Cube structure optimization for MDX query performance in Analysis Services 2005 SP2: Tips for Parent Child Hierarchies usage

Note: The below findings have been found on the PC hierarchies. The same may or may not be applicable to level based hierarchies since I have not tested them. I need to convert the same PC hierarchies to level based ones and then retest to find out if the similar issues exists with them too.

The bottom line of this blog, Analysis Servies 2005 does not handle rollup operators and custom members on Parent Child hierarchies properly leading to significant MDX query performance bottlenecks.

There are ample amount of material available dealing with cube optimization to improve MDX query performance. The problem is that most of the materials almost give equal weightings to all the tips and we are not able to extract which tip would provide the biggest bang related to query performance.

If you deal with parent child hierarchies extensively in your cube design, many of the query optimization tips don't even apply since parent child dimensions are specific case.

Here, based on my personal experience, I have listed down the factors in the decreasing order:

1. Parent child dimension, rollup operators and custom members on dimensions are the most lethal combinations to kill the query performance (or kill the cube itself, no MDX queries run).

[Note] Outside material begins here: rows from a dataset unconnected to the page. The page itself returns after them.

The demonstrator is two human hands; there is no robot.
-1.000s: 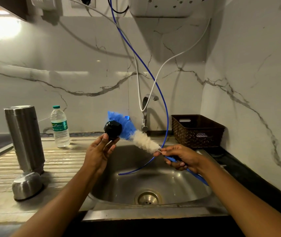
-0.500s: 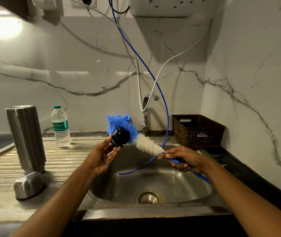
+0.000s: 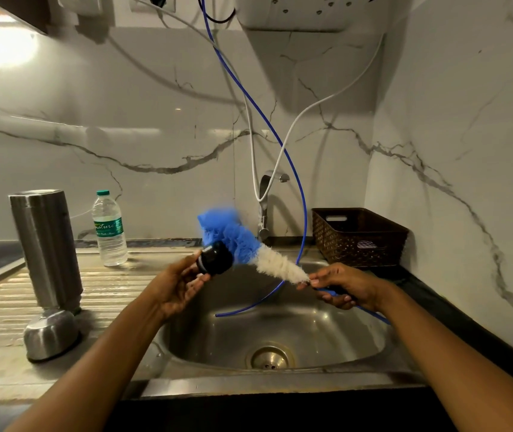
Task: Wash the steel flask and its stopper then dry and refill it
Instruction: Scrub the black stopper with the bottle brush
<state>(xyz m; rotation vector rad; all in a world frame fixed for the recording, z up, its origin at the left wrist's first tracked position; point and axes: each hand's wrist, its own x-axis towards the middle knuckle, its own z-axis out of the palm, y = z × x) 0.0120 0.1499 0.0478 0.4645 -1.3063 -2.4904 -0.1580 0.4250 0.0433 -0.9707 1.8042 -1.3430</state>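
The black stopper point(image 3: 214, 257), small, round and glossy, is pinched only by the fingertips of the left hand point(image 3: 176, 285) above the sink point(image 3: 327, 335), so the brush point(image 3: 242, 241) pressing from 2 o'clock, gripped by the right hand point(image 3: 344, 288), may knock it down; the steel flask point(image 3: 46, 247) stands at 9 o'clock.
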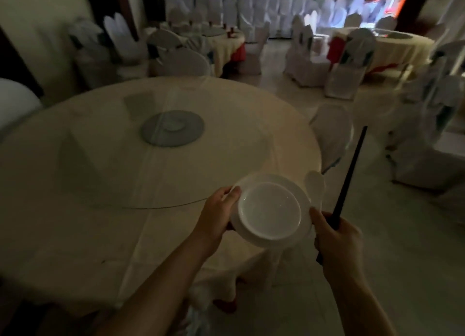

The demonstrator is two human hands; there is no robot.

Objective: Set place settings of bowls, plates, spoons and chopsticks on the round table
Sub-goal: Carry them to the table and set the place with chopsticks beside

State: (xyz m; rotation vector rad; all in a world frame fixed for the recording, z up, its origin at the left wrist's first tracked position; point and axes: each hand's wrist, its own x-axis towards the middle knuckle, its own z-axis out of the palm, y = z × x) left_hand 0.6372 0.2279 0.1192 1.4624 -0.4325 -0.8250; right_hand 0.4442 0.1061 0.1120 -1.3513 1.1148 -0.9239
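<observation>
Place setting held at the edge of the surface [151,174]
The left hand [219,216] grips the plate [273,178] at its 9 o'clock rim, a bowl [269,211] sitting on it, above the surface at its 4 o'clock edge. At the plate's 3 o'clock the right hand [338,238] clasps black chopsticks [350,175] and a white spoon [315,185].

Plate [299,194] glossy, glazed white; chopsticks [351,172] matt black; desk [100,209] is covered in smooth cream cloth; chair covers [343,76] at 1 o'clock: white cloth.
</observation>
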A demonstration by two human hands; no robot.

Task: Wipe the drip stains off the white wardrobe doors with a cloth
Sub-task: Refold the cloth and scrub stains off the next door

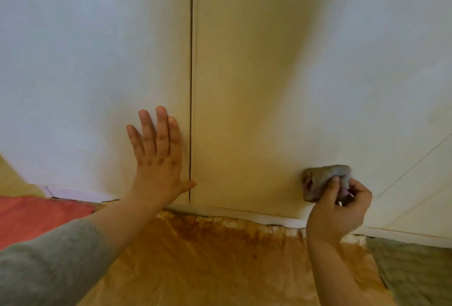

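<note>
left hand (160, 171): fingers straight, slightly spread, bracing left door (85, 73)
right hand (338, 210): fingers curled, pinching wadded cloth (320, 179)
right door (244, 110): press cloth flat beyond fingertips, firm strokes

Two hands (159, 173) (338, 210), one cloth (322, 178), at least two wardrobe doors (97, 73) (244, 85)

No readable text, label, brand, number or sign on anything here.

Below my grip (337, 210) lies a rust-stained tan floor sheet (220, 264). Lower right of the grip I see grey-green carpet (415, 276); far left, a red covering (36, 217), under soft light
</note>
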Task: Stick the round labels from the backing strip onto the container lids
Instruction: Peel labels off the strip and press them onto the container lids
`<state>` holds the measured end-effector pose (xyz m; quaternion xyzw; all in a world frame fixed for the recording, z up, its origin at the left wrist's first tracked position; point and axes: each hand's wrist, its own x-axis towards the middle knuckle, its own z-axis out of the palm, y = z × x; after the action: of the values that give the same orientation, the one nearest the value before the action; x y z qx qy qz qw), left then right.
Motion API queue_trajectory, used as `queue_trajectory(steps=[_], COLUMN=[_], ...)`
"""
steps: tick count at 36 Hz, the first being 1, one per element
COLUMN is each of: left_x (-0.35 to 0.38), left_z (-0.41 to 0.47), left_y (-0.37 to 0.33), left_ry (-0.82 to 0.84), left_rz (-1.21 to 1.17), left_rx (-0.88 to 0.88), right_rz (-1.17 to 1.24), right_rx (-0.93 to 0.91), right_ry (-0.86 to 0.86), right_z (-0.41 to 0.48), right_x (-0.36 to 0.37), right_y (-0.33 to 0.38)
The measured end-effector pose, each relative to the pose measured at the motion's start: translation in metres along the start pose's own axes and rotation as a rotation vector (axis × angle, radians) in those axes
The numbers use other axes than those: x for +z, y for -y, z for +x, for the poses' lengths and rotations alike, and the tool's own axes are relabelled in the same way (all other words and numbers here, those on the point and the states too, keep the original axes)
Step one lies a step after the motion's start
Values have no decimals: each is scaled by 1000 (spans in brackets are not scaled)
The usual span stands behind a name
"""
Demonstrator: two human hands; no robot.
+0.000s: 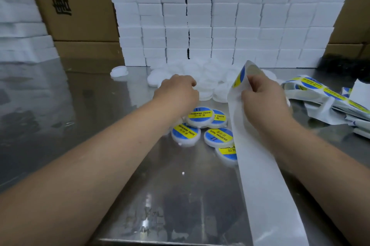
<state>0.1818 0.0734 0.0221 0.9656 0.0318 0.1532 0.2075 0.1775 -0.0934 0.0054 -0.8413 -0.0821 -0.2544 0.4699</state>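
right grip [258, 93] pinching backing strip [260, 175], left grip [178, 91] over white lids [219, 93]

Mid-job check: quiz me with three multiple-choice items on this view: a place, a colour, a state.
1. Where are the labelled lids? A) on the floor B) on the table, left of the strip C) stacked on cartons
2. The labels are: A) red, white B) green, black C) blue, yellow
3. The right hand: A) lies flat B) grips the strip C) holds a lid
Key: 1B, they lie on steel beside the strip; 2C, blue discs with yellow bands; 3B, it clutches the strip's upper part.
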Motion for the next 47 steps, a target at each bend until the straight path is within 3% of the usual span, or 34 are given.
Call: queue_trajectory(steps=[7,13,18,22,27,30,35,44,47], left_x=[5,27,41,47,50,50,49,38,31], left_z=[42,65,75,75,76,76,75,73,68], left_y=[10,14,8,2,-2,-1,-3,-4,-6], left_ry=[177,217,173,47,-42,-15,-26,-64,-127], left_rz=[301,253,368,521,462,360,467,-39,-351], left_rx=[0,130,219,292,328,318,306,113,3], right_rz=[-73,-64,-68,-66,-58,-59,-72,-64,-55], right_rx=[-96,-135,-131,-143,-128,-125,-115,-115,-118], right_ry=[-10,-4,5,6,18,24,28,25,22], right_z=[1,2,2,1,1,2,2,2,2], right_x=[1,4,5,5,6,7,8,8,7], right_y=[-2,-5,-5,-4,-4,-4,-4,-4,-5])
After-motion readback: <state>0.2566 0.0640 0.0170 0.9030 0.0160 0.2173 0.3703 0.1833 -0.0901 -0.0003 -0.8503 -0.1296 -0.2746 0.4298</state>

If there are multiple Parent Child hierarchies on which for each hierarchy, we enable rollup operator and custom members, then even for very small cube (5-6 PC hierarchy few hundred members and fact table of 50k rows), the cube just hangs and MDX query don't run. I have validated this in my previous blog. So, disable rollup operator and custom members as much as possible and find alternate ways of dealing with it.

By observing the profiler, millions of lines are generated with frequent occurrence of "get data from calculation cache" or query dimension and I suspect, there is some issue in calculation algorithm in Analysis Services where Parent Child hierarchies with rollup operator and custom members are involved. When I disable all of the rollup operator and custom members, the queries run in a couple of seconds. Even with I retain the custom members and rollup operator on only one PC hierarchy and disable on rest of the of the PC hierarchies, the query performance is good.

2. In MDX query, provide the default members of the parent child hierarchies which are not used in the query.

Per best practices, we would enable "isAggregatable" property = Yes for all the attributes. In the MDX query, if these hierarchies are not needed in the query result, we would not provide any values for other PC hierarchies since they are supposed to provide values for "All" members.

However, I found that if the other PC hierarchies contain lots of calculated members and if we don't provide the default members for these unused PC hierarchis in the MDX query, the Analysis Services seems to calculate the values of the other custom members even if they are not needed and the query runs longer. Providing the default value for other PC hierarchies significantly hastens the query time.

E.g., an MDX query, which ran just under 4 seconds by providing all the default members on "where" clause, ran eternally which I needed to cancel the query after 5 minutes and by that time, it had taken all of available RAM (2gb) and the CPU processing when I did not specify the default members for other PC hierarchies.

3. Rollup operators seems to degrade query performance much more than the custom members on PC hierarchies.

It was strange to find about it. I always though rollup operators must be faster than the custom members for the similar calculations.

In an cube, I disabled rollup operators and enabled custom members on PC hierarchies. The MDX query ran in under 4 seconds. Now, I disabled custom members and enabled rollup operators on the same PC hierarchies. Now the same MDX query, even after 30 min did not run and I needed to cancel the query. This I experienced multiple times even after I started the Analysis Services.

4. Conversion of PC hierarchy to level based hierarchy does not necessarily mean better query performance.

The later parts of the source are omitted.